How to run checks on the model metrics and kick off a model retrain

MNOP
Level 3
How to run checks on the model metrics and kick off a model retrain

Hi,
I have a model flow setup in Dataiku. Underlying dataset updates every month.
How to check if a model metric is below a threshold (say MAPE >5%)  and trigger model retraining if it is below the threshold.

Even after the retaining if the model performance is below the threshold I want to rebuild the model. i.e. I want to use some kind of automl to create a new model from all possible features?  

My idea is to develop a self-adopting model in dataiku. How feasible is that?


Operating system used: Windows

0 Kudos
3 Replies
AlexT
Dataiker

Hi @MNOP,

You can leverage the APIs to implement this. 

You can look at the example to obtain best best-performing model after retraining with same or various parameters then save the best as the saved model /active version in the flow

https://developer.dataiku.com/latest/concepts-and-examples/ml.html




0 Kudos
MNOP
Level 3
Author

@AlexT, Thanks for the reply.
Is it possible to use the scenario to trigger a model rerun if the model metric is below the threshold?

I see this post  where he runs checks on the model evaluation AUC and kicks off a model retrain if below a certain threshold? How to achieve this in dataiku?.

0 Kudos
LouisDHulst

Hi @MNOP ,

Dataiku Scenarios allow you to run Python scripts as a step, so you can leverage the API that @AlexT linked to you. Using scripts is pretty powerful, allowing you to continuously retrain your model and only deploy versions that would improve performance, like what's done in this post.

If you don't want to use the API, you can try using the Evaluate recipe and Model Evaluation Stores. The user in the post you linked actually uses an evaluate recipe to evaluate their model on a holdout set, and then runs a check. You can set up checks within the Model Evaluation Store (concept + doc).

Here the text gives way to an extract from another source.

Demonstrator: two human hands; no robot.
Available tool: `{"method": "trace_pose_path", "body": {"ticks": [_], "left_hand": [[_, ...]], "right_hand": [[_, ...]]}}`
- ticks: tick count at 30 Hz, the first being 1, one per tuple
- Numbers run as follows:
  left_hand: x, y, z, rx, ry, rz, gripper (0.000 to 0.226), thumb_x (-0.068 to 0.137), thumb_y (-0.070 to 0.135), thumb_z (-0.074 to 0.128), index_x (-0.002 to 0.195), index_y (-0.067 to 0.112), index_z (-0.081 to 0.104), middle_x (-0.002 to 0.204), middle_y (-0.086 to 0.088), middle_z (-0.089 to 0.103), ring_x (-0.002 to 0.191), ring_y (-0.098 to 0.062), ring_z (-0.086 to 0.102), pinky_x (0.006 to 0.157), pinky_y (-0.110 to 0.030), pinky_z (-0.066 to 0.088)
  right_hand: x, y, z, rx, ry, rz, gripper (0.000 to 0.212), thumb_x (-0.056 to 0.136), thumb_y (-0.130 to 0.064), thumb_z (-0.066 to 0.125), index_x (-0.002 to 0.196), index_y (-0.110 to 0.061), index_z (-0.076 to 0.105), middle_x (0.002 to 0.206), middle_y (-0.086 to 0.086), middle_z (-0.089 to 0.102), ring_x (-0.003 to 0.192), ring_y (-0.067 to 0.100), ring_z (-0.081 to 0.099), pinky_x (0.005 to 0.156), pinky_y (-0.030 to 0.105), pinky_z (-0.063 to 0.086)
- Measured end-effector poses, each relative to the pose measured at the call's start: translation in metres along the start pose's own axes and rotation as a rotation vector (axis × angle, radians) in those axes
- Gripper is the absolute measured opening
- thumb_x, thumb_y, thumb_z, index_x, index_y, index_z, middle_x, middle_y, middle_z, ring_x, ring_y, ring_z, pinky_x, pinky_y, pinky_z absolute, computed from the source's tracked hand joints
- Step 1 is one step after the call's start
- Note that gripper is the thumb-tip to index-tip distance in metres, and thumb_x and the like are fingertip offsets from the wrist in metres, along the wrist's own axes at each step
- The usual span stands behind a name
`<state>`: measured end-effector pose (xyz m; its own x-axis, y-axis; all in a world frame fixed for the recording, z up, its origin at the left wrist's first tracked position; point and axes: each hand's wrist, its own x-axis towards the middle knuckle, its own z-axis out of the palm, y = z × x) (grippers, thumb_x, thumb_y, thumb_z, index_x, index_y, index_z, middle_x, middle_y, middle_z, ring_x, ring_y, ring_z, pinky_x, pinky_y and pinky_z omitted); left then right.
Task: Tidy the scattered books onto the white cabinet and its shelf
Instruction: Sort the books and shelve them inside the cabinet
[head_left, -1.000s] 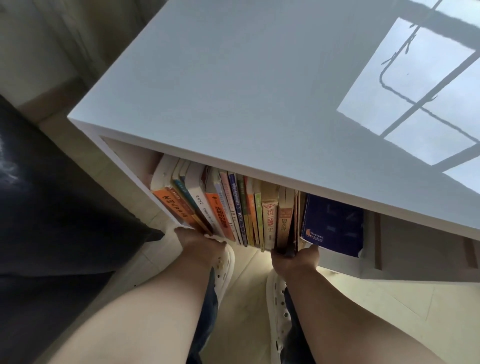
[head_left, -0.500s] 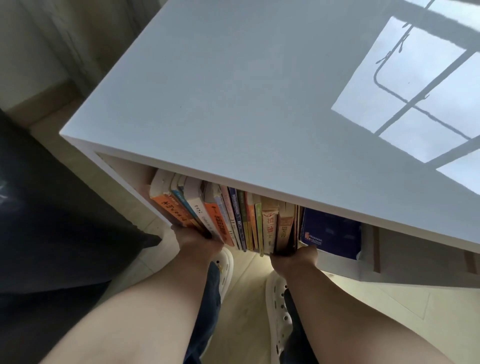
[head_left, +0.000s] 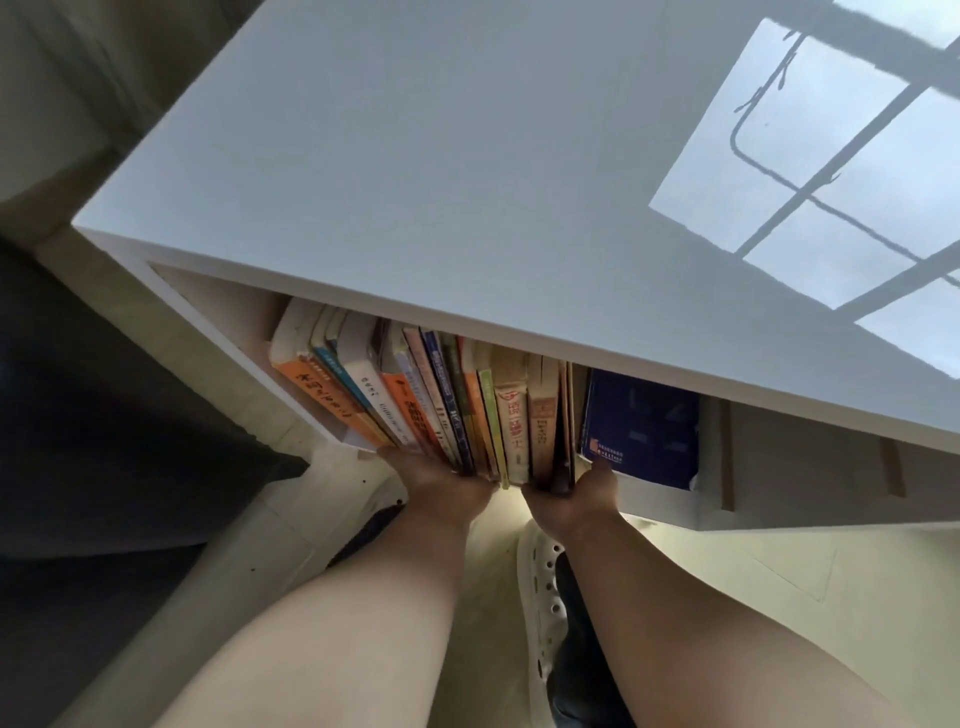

Your steps would look like:

- set up your evaluation set, recipe and store

- add a metric check in the evaluation store

- add steps in your scenario to build the evaluation store

- add a Run Checks step in the scenario

- add a step to re-train your model in case the Run Checks step fails

An upside of using the MES is input data drift detection, so you'll be able to measure how much your data is changing every month.